Final answer:
A sumo wrestler named Akebono started at 90 kg and gained weight consistently to reach 138 kg after 8 months. The rate of weight gain can be calculated and represented by a linear equation, useful for predicting his future weight.
Step-by-step explanation:
Akebono, a young sumo wrestler, began a high-calorie diet with an initial weight of 90 kg. After 8 months on the diet, his weight increased to 138 kg, showing a consistent linear trend. We are interested in understanding Akebono's rate of weight gain, which is the slope of the line that represents his weight increase over time. This inquiry also focuses on formulating the linear equation that can be used to predict Akebono's weight at various points in time, highlighting the concept of mathematical modeling in weight gain scenarios.

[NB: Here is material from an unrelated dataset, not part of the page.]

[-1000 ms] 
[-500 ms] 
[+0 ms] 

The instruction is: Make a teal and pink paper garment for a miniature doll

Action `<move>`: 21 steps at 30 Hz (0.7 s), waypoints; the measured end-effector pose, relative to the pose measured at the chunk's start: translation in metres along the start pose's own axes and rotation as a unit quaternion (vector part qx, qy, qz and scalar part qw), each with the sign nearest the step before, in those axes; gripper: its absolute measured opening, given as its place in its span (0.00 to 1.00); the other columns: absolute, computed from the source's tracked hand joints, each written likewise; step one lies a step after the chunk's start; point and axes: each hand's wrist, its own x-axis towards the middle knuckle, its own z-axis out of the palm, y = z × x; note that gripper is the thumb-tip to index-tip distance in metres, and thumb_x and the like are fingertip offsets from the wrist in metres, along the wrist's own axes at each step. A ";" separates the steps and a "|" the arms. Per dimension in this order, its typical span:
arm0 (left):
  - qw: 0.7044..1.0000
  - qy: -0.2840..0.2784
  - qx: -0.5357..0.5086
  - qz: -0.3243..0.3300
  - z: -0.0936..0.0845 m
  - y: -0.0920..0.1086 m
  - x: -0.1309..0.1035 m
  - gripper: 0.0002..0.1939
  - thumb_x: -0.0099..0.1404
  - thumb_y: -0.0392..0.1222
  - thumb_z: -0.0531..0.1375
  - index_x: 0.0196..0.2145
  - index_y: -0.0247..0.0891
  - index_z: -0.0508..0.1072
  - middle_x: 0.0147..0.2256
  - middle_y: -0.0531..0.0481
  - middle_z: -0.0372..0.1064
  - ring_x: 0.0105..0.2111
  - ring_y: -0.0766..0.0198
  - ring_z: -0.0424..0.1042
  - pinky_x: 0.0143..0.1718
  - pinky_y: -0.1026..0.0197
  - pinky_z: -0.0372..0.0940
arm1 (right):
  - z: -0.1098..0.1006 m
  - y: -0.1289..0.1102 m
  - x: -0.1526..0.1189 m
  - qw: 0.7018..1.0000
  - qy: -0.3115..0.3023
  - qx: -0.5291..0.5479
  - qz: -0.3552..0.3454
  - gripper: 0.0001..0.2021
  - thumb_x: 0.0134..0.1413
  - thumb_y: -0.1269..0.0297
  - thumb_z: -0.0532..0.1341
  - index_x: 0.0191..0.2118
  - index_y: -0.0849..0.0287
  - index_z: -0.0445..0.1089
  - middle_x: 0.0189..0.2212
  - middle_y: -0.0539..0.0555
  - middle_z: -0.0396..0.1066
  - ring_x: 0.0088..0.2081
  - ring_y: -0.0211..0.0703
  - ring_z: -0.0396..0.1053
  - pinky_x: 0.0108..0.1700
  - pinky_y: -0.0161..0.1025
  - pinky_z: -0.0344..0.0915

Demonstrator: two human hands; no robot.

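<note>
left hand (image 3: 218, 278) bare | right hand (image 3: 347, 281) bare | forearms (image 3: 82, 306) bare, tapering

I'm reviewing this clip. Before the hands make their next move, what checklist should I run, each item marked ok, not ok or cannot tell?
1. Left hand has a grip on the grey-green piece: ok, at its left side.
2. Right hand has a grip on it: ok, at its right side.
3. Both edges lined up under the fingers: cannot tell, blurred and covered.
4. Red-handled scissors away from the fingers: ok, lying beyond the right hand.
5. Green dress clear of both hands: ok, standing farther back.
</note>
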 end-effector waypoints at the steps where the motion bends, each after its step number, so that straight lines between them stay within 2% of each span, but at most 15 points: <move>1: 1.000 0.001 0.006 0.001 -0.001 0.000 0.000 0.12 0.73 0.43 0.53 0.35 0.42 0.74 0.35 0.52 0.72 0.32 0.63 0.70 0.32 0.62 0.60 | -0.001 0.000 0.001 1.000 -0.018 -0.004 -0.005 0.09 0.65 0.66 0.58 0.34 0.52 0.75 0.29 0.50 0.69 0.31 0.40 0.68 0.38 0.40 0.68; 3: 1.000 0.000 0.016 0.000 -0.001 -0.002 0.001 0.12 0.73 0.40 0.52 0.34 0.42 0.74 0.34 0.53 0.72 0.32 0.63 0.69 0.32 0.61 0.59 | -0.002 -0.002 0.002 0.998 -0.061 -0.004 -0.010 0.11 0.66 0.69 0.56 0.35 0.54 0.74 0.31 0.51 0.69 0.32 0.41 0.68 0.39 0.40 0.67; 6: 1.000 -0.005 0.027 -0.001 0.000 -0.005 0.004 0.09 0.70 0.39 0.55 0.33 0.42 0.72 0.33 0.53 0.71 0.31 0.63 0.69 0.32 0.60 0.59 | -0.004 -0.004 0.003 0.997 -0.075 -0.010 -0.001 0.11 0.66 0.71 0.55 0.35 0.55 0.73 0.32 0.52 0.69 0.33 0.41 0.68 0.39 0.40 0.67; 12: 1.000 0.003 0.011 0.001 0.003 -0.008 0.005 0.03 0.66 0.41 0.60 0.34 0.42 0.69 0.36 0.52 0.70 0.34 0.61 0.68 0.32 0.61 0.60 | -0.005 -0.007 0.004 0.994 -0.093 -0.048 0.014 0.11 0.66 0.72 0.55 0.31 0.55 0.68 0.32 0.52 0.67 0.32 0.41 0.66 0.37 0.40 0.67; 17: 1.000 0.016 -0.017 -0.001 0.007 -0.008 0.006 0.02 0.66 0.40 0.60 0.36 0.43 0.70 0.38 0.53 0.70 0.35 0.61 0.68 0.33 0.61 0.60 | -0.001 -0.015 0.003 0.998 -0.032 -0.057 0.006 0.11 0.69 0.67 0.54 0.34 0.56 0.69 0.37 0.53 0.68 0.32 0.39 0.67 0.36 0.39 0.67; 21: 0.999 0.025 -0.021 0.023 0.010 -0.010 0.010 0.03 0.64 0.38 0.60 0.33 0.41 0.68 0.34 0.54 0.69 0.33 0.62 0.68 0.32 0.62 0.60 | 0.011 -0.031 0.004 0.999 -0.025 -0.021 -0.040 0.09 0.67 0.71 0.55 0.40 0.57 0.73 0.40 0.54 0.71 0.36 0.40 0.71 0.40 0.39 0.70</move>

The linear equation for Akebono's weight gain can be written in the form W(t) = mt + b, where W(t) is the weight at time t, m is the rate of weight gain per month, and b is the initial weight. To find the rate, we can use the data points provided: (0, 90) representing his initial weight, and (8, 138) representing his weight after 8 months. The rate of weight gain (m) is the change in weight divided by the time period, thus (138 kg - 90 kg) / (8 months - 0 months).
The importance of understanding this linear progression not only allows us to predict future weight but also gives insight into the effects of diet and exercise on weight over time. Mathematical models like these can demonstrate how factors such as calorie intake and metabolic rate affect the rate of change in weight.